Most days stretch eight or nine hours, sometimes longer. Miss the target and fuel comes from his own pocket. Accidents, delays or damaged parcels leave little room for explanation. Customers rarely see the risk. Sometimes there is a small tip. Often, there is just a closed door.
Vipin is 18. He studies while supporting a family of seven. His mother had to stop working after a serious liver illness. His father works in a factory. For Vipin, this job is not a side hustle. It is survival.
He does not complain. He speaks plainly about what he hopes for: fairer targets, safer conditions, steady pay. He also dreams beyond this life. One day, he wants to wear a uniform and serve as a soldier.
Workers like Vipin keep the convenience economy running. They bring food, medicine and essentials to our homes, often at real personal cost. Yet their long hours, unstable incomes and lack of security rarely enter everyday conversation.
This is not about pity. It is about recognition. Every delivery carries someone’s effort and risk. A city that depends on them owes them safer, fairer working conditions.
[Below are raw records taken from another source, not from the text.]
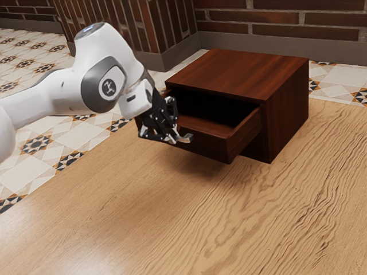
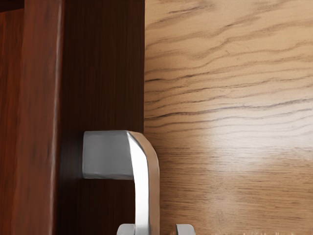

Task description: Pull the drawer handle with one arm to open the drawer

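Observation:
A dark red-brown wooden cabinet (image 1: pixel 246 71) stands on the floor, and its single drawer (image 1: pixel 221 137) is pulled partway out, leaving a dark gap above it. The silver drawer handle (image 1: pixel 184 137) sticks out from the drawer front toward the exterior view's left. My black gripper (image 1: pixel 171 133) is at that handle with its fingers closed around it. In the wrist view the handle (image 2: pixel 142 166) bends off the dark drawer front (image 2: pixel 102 68), and its bar runs down between my two pale fingertips (image 2: pixel 126 229), which stand close on either side of it.
The cabinet sits on a light wood-grain floor (image 1: pixel 229 217), with patterned tiles (image 1: pixel 34 143) to the exterior view's left. A brick wall (image 1: pixel 275 17) runs behind. My white arm (image 1: pixel 74 91) comes in from the exterior view's left.

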Controlling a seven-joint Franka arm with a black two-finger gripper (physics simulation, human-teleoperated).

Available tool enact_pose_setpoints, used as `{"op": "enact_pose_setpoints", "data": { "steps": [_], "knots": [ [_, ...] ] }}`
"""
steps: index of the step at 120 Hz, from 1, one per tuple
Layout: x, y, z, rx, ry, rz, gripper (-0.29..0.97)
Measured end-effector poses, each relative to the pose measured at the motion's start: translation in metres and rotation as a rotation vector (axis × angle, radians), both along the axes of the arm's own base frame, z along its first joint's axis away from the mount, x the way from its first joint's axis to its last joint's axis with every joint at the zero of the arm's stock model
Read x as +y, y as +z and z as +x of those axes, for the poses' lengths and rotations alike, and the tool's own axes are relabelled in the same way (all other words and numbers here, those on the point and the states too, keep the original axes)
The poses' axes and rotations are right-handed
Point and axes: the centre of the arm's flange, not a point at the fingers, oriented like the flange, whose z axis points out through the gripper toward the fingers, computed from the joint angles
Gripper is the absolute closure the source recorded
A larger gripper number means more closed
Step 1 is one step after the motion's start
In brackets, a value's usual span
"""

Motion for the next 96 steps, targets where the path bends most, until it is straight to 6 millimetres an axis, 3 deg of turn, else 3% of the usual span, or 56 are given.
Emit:
{"op": "enact_pose_setpoints", "data": {
  "steps": [13,35,55,61,65,67,73,77,81,85,96],
  "knots": [
    [-0.003,0.001,-0.016,0.011,-0.004,0.006,0.64],
    [-0.005,-0.001,-0.033,0.024,-0.007,0.011,0.71],
    [-0.006,0.007,-0.061,0.014,-0.004,0.020,0.74],
    [-0.006,0.007,-0.064,0.018,-0.004,0.023,0.69],
    [-0.007,0.022,-0.071,-0.005,-0.005,0.036,0.61],
    [-0.009,0.038,-0.079,-0.029,-0.006,0.045,0.58],
    [-0.018,0.094,-0.104,-0.091,-0.012,0.073,0.46],
    [-0.022,0.145,-0.118,-0.123,-0.003,0.104,0.39],
    [-0.023,0.182,-0.132,-0.125,0.031,0.125,0.33],
    [-0.019,0.193,-0.137,-0.089,0.075,0.132,0.28],
    [0.006,0.186,-0.144,0.047,0.209,0.082,0.17]
  ]
}}
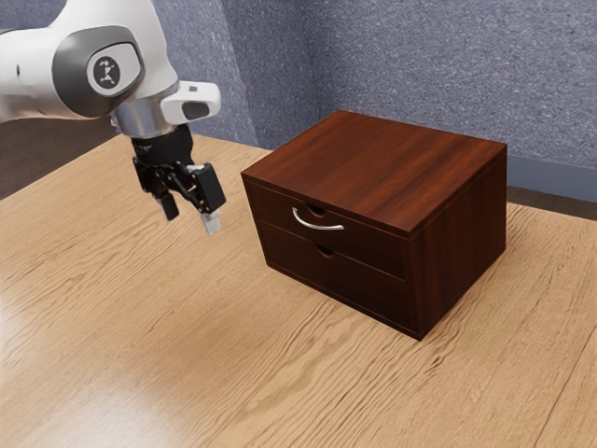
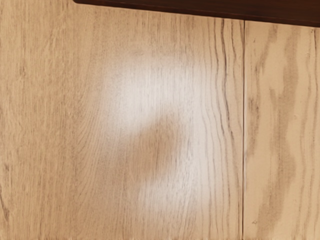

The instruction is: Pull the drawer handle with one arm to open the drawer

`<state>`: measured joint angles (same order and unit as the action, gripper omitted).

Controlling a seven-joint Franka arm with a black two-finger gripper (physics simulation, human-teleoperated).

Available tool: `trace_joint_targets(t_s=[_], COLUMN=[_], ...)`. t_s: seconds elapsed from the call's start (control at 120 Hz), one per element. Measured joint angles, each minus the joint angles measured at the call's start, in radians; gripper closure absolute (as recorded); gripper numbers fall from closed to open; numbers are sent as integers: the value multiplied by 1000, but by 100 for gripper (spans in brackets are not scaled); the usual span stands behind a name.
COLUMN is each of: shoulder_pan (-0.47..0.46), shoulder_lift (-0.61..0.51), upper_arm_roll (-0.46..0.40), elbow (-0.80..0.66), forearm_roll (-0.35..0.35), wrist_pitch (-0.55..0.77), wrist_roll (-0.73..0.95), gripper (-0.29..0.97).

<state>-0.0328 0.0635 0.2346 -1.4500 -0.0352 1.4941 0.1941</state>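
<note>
Claw [image 1: 191, 217]: fingers spread, nothing between them, hanging above the desk [image 1: 140, 327], well short of the cabinet [image 1: 373, 168]. Handle [image 1: 315, 222]: silver bar on the upper drawer [image 1: 373, 243], shut flush, toward the exterior view's right. Recommended: level with the bar, approach square to the drawer front, straddle the bar, close fully, then pull straight outward. Likely slip if gripped askew.

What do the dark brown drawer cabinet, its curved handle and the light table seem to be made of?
Dark brown two-drawer cabinet: stained wood, satin sheen, visible grain streaks. Curved silver handle: probably polished metal, bright highlights. Light tan table: oak-like planks, perhaps laminate; grain lines, seam, glossy glare.
</note>
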Motion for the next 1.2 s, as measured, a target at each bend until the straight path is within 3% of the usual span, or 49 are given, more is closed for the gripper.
trace_joint_targets(t_s=[0.217, 0.3, 0.533, 0.808, 0.883, 1.0, 1.092, 1.2], shoulder_pan=[8, -3, -1, -36, -73, -136, -140, -132], shoulder_lift=[-7, -57, -59, -35, -95, -232, -285, -298], upper_arm_roll=[1, -2, -14, -16, -16, -16, -14, -8], elbow=[7, 85, 122, 113, -7, -298, -407, -436], forearm_roll=[-3, -5, -49, -36, -29, -26, -29, -30], wrist_pitch=[-3, -31, -59, -28, 31, 236, 369, 463], wrist_roll=[19, -25, -423, -853, -939, -1055, -1136, -1218], gripper=[0, 0, 0, 0, 0, 0, 0, 0])
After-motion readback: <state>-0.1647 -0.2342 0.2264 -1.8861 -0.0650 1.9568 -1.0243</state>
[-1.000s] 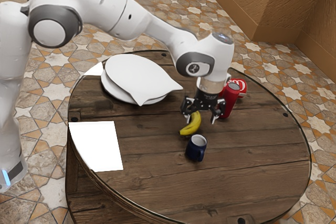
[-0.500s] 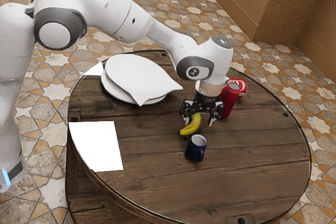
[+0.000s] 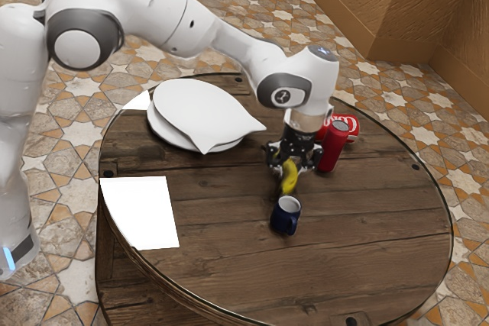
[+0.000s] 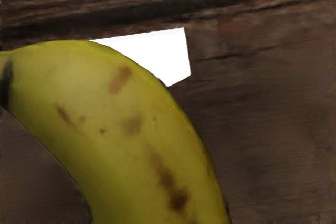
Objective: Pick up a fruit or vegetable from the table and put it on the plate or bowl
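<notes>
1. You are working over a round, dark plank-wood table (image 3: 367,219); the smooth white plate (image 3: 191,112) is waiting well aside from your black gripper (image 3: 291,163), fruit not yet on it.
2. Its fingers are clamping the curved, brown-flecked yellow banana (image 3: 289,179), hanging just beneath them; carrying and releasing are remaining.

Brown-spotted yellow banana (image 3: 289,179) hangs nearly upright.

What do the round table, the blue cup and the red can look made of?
Table: dark wood planks, matte, with visible grain and seams. Cup: probably glazed ceramic, from its smooth dark blue surface. Can: perhaps painted metal, smooth red; uncertain.
</notes>
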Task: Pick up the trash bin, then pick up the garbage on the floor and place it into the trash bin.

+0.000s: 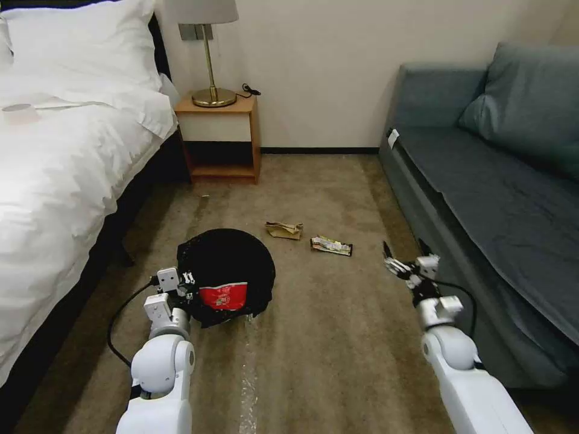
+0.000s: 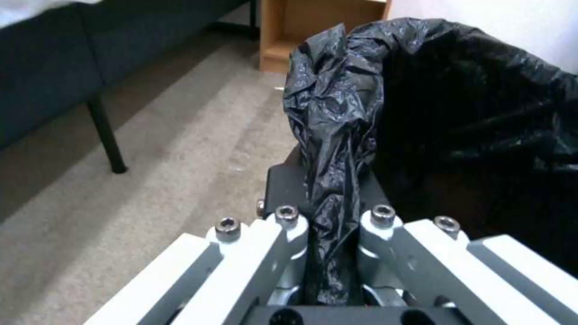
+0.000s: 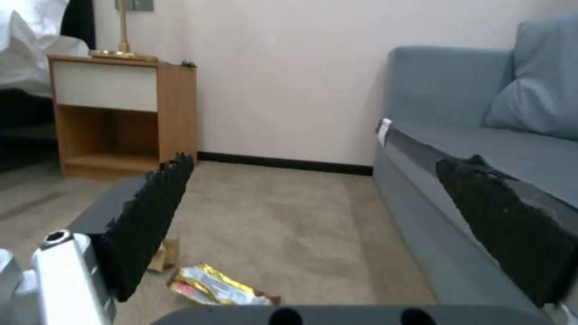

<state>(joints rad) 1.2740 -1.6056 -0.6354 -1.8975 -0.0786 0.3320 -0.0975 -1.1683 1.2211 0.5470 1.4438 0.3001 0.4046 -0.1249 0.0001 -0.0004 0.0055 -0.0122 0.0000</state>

For Nidhi Anand, fostering animals was never a decision. It was simply how life unfolded.
She grew up around cats and dogs, without fear or fuss. Empathy came naturally. One memory, though, shaped her deeply. As a schoolgirl, she watched a young dog die slowly of rabies. Instead of turning away, she leaned into care.
Over the years, her Tricity home has quietly become a refuge. She lives with several cats of her own and regularly fosters kittens and dogs. She does not charge for it and avoids calling it charity. For her, it is about being there when an animal or a family needs a safe pause.
Adoptions do not end with paperwork. Families know they can return with questions or concerns. Support continues. The door stays open.
The journey was not easy. There was a time when vet care for cats was scarce and Indian cats were dismissed as wild or unwanted. With no online guides or ready networks, she learnt slowly through experience and shared knowledge.
Her larger contribution lies in changing perception. Cats, often ignored or misunderstood, are now being adopted more readily across the Tricity. She sees attitudes shifting, quietly and steadily.
Nidhi Anand shows how real service often happens in ordinary spaces, one rescued life at a time.
Supreet Dhiman meets a lot of people who say the same thing when they sit down with her. I’m tired, but I don’t know if I’m allowed to feel this way. Teenagers worried about exams, professionals stretched between work and home, new mothers adjusting to change, and senior leaders carrying quiet stress all turn up with similar concerns.
A trained mental health professional, Dhiman believes well-being is not about being happy all the time or escaping pressure. It is about slowing down, understanding emotions, setting boundaries and making thoughtful choices instead of constantly reacting. In her work, she often sees how guilt keeps people stuck, pushing themselves too hard, saying yes too often, and ignoring their own needs until anxiety or burnout catches up.
Her journey into mental health began with research on incest and family-based abuse in India, where she saw how shame and fear stop survivors from speaking up. The experience shaped her belief that emotional distress is still misunderstood and brushed aside in Indian society.
After the pandemic, Dhiman trained with the UK’s National Health Service and qualified with the British Association for Behavioural and Cognitive Psychotherapies. She has since delivered over 1,000 therapy sessions in India and overseas.
She now runs Shaping Destiny, a mental health and wellbeing initiative working with individuals, colleges and workplaces across the Tricity.
Dhiman is also developing a year-long training programme, aligned with NHS protocols, to prepare psychology graduates for clinical practice.
At the centre of her work is a simple message. Mental health is not about staying strong at all costs. It is about learning when to pause, ask for help and take care of oneself without feeling guilty.